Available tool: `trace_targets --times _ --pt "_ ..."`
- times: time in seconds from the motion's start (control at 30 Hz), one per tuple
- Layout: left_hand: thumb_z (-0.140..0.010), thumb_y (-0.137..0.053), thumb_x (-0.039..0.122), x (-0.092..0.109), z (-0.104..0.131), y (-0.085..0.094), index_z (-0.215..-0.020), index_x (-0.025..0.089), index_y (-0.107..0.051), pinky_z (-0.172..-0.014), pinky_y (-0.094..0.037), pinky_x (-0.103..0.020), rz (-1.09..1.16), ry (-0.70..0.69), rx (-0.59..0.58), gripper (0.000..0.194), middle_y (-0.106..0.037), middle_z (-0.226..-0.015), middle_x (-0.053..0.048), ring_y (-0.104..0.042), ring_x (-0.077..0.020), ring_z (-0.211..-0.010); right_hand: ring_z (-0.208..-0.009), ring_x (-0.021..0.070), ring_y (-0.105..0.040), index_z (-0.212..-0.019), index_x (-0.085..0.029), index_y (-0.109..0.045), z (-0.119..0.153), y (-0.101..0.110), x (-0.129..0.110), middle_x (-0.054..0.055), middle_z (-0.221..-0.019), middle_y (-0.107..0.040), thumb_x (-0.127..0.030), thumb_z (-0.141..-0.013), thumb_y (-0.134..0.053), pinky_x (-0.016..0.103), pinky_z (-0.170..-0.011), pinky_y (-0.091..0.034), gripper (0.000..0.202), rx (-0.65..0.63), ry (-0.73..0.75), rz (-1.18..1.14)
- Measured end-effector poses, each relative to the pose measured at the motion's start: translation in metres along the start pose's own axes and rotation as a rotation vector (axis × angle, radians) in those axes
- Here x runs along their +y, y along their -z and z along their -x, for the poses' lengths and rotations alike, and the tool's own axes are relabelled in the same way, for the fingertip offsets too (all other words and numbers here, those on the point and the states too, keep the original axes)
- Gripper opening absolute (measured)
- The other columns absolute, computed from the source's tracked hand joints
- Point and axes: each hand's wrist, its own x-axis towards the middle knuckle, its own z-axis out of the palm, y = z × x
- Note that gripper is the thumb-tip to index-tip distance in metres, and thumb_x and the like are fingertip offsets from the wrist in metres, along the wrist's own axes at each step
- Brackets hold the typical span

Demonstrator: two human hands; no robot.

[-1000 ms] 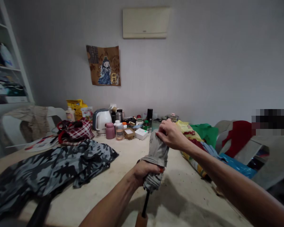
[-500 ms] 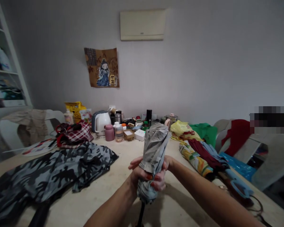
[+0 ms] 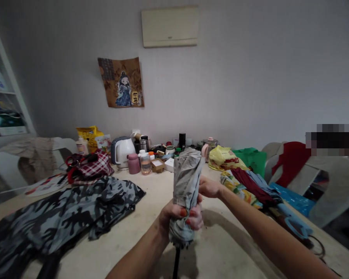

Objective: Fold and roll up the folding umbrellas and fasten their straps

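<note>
A: Got a look at the grip?

B: Yep, saw the left hand (image 3: 171,213) wrapped snugly around the lower canopy of a grey folding umbrella (image 3: 187,176), with red-nailed thumb and fingers across the front.

A: And the long axis?

B: Ran close to upright over the table (image 3: 157,193), leaning slightly right at the top. Showed most of the bundled cloth above that grip, with the black shaft (image 3: 177,261) sticking out below.

A: Nearer hand to the upper canopy?

B: Had to say the right hand (image 3: 211,187), right at the canopy's right edge. Couldn't tell pinching from mere touching, with fingertips hidden behind the cloth.

A: Noticed anything farther out?

B: Spotted a camouflage umbrella (image 3: 104,201) to the left, plus a folded floral umbrella (image 3: 240,190) beyond the right wrist.
</note>
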Motion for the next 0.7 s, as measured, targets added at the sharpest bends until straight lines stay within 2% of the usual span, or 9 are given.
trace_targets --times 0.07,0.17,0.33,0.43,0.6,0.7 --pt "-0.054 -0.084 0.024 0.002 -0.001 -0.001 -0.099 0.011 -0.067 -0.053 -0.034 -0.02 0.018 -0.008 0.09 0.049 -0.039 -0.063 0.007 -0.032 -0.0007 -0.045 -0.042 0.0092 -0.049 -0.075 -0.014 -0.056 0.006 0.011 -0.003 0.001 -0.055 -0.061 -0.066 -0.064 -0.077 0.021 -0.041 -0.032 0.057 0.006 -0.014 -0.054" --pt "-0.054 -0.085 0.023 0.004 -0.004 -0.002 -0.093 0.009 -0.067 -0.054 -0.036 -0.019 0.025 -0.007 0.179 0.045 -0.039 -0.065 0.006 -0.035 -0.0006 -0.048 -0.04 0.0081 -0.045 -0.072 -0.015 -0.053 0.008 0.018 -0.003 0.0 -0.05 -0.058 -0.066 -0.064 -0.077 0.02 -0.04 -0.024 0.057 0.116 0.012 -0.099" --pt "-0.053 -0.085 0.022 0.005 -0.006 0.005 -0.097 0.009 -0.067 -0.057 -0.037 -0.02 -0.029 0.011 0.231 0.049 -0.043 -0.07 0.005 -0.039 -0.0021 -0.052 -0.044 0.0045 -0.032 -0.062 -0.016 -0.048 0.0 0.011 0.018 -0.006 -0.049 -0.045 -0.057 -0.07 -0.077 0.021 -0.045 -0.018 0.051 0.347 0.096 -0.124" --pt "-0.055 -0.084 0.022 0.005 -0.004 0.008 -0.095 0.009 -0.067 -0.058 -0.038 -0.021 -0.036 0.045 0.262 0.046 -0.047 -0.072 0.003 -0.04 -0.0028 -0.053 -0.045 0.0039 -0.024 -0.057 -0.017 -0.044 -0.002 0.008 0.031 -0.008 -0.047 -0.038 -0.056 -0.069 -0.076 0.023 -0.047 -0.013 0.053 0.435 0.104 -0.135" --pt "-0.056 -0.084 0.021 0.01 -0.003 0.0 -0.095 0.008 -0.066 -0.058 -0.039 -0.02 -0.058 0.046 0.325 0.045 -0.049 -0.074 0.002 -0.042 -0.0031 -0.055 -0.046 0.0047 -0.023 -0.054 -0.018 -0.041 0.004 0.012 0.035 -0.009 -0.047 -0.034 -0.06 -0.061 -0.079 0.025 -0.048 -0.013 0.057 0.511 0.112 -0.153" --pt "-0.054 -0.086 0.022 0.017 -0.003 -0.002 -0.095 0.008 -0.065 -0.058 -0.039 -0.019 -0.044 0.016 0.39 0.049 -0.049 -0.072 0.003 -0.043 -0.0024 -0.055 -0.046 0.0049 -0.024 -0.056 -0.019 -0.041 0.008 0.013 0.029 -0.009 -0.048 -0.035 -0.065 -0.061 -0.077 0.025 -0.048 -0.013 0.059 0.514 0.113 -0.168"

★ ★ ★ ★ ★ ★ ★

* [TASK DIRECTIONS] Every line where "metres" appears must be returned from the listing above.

* [RESULT OF THE EXERCISE]
- Measured end-effector poses, each relative to the pose measured at the motion's start: translation in metres along the start pose's own axes and rotation as a rotation vector (axis × angle, radians) in those axes
- Note that gripper is the thumb-tip to index-tip distance in metres, and thumb_x and the like are fingertip offsets from the wrist in metres, along the wrist's own axes at each step

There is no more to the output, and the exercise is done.